» WHAT IS NEEDED: Search the entries below for the word "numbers" and copy each line that has it.

» DATA:
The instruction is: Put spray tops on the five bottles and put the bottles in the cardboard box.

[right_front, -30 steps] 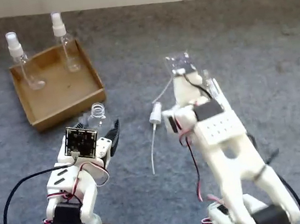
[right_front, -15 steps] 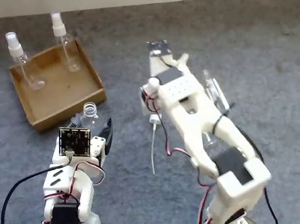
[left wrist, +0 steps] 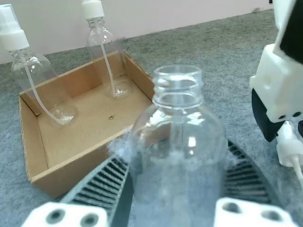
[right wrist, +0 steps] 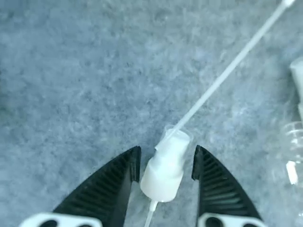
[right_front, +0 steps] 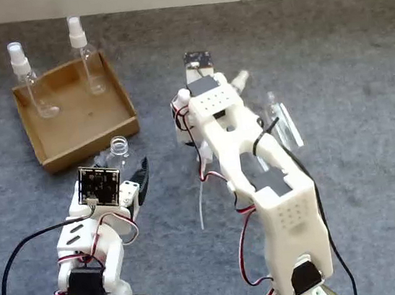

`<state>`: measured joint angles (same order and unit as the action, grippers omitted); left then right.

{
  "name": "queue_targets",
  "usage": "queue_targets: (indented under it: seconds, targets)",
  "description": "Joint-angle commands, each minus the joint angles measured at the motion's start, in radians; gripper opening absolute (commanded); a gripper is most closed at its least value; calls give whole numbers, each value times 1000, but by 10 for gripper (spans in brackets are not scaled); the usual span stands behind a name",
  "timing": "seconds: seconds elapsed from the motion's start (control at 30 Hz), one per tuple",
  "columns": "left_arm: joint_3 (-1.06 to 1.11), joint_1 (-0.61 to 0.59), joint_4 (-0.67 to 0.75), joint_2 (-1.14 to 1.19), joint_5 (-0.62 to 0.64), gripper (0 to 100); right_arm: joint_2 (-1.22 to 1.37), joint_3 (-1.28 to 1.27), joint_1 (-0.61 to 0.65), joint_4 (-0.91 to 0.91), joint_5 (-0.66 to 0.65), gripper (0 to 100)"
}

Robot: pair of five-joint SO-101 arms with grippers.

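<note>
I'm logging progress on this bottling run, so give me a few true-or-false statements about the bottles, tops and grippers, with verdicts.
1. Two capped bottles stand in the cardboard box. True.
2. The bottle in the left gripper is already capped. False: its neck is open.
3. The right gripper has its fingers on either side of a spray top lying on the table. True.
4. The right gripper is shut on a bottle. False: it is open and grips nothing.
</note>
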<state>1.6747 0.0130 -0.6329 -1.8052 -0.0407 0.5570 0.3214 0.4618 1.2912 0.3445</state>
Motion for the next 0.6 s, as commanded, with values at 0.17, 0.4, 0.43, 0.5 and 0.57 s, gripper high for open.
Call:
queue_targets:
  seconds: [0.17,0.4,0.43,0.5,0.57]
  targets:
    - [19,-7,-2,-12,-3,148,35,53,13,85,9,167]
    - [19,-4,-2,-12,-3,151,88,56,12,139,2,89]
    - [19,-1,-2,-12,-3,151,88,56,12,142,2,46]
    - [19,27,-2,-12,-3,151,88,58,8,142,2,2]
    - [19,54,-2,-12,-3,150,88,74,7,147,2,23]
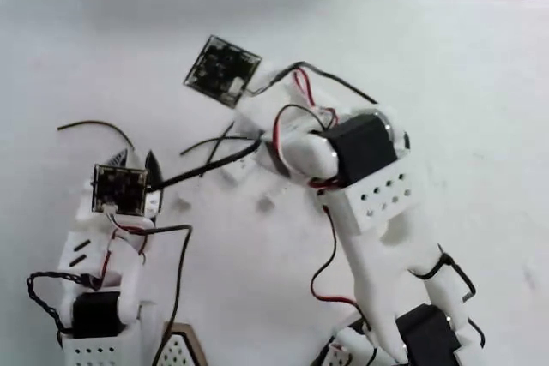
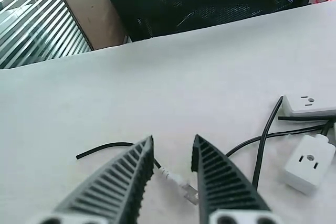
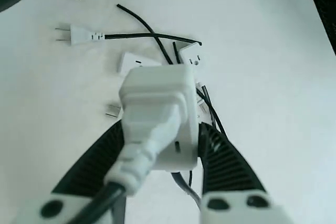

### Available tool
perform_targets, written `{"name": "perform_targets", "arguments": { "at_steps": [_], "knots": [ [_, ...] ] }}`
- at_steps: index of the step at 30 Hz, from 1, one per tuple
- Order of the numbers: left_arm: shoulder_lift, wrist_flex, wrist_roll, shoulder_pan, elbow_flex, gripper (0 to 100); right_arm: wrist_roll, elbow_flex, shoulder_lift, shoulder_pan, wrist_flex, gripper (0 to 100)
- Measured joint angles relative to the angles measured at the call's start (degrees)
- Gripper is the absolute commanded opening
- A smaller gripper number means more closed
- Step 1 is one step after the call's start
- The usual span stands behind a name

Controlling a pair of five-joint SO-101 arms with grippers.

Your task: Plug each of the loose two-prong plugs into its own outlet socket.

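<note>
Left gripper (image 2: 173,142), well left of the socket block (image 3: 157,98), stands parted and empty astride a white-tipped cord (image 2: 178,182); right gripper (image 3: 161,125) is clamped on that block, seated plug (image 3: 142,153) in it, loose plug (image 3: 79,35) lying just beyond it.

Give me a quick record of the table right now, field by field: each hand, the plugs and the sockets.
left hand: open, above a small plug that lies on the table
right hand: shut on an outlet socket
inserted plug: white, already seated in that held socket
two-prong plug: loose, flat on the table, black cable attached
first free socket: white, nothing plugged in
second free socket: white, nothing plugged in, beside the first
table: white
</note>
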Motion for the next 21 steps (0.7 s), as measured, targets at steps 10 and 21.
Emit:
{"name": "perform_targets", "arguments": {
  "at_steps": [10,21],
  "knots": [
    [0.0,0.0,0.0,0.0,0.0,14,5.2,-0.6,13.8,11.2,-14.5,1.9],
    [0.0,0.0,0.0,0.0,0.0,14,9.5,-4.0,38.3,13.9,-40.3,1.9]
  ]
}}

» ANSWER TO THE EXERCISE:
  "description": "Joint-angle commands, each minus the joint angles measured at the motion's start, in radians; gripper opening absolute (commanded); a gripper is most closed at its least value; calls give whole numbers, each value times 1000, but by 10 for gripper (spans in brackets are not scaled); the usual span stands behind a name",
- Order of the numbers: left_arm: shoulder_lift, wrist_flex, wrist_roll, shoulder_pan, elbow_flex, gripper (0 to 100); right_arm: wrist_roll, elbow_flex, shoulder_lift, shoulder_pan, wrist_flex, gripper (0 to 100)

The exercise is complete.